(Problem description):
All lines in the records below that hold "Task" are to be shown.

(Extracted data):
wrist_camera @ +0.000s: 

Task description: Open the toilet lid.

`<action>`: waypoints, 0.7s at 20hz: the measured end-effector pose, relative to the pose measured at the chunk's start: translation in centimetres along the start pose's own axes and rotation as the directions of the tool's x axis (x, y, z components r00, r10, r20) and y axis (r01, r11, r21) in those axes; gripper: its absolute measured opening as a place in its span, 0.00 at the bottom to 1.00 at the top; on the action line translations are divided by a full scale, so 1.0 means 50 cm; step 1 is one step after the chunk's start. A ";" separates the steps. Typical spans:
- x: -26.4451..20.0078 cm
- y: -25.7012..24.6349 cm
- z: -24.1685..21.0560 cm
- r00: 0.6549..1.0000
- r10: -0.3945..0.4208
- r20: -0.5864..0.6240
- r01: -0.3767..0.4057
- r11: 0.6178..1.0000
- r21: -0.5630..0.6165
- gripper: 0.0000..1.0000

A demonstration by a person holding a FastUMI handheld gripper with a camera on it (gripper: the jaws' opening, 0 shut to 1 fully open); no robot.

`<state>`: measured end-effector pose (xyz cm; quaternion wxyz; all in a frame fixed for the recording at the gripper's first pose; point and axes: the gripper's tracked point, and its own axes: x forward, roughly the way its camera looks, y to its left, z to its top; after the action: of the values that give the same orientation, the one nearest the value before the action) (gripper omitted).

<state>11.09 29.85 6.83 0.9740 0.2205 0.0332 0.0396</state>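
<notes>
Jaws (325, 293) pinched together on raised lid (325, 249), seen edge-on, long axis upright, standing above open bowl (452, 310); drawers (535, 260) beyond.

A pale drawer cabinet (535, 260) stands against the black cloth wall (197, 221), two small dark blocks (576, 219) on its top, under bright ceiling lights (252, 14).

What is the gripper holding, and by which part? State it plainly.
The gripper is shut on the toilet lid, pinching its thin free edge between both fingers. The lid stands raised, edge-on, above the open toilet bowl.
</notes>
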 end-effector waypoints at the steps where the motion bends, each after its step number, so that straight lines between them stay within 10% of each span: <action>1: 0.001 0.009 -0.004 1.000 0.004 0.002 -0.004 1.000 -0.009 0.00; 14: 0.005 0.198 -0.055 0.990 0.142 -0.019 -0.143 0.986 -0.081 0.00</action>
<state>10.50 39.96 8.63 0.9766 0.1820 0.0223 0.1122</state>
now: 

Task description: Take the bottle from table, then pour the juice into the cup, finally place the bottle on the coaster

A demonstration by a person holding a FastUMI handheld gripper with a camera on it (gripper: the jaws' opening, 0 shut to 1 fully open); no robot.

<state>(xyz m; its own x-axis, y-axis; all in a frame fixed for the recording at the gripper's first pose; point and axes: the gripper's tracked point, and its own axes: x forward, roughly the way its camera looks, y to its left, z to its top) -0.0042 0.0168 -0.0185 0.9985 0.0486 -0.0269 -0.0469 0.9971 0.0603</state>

(Solution to this exercise):
Task description: Open the toilet lid.
Task description: Take the bottle from table, then pour the juice into the cup, finally place the bottle on the coaster

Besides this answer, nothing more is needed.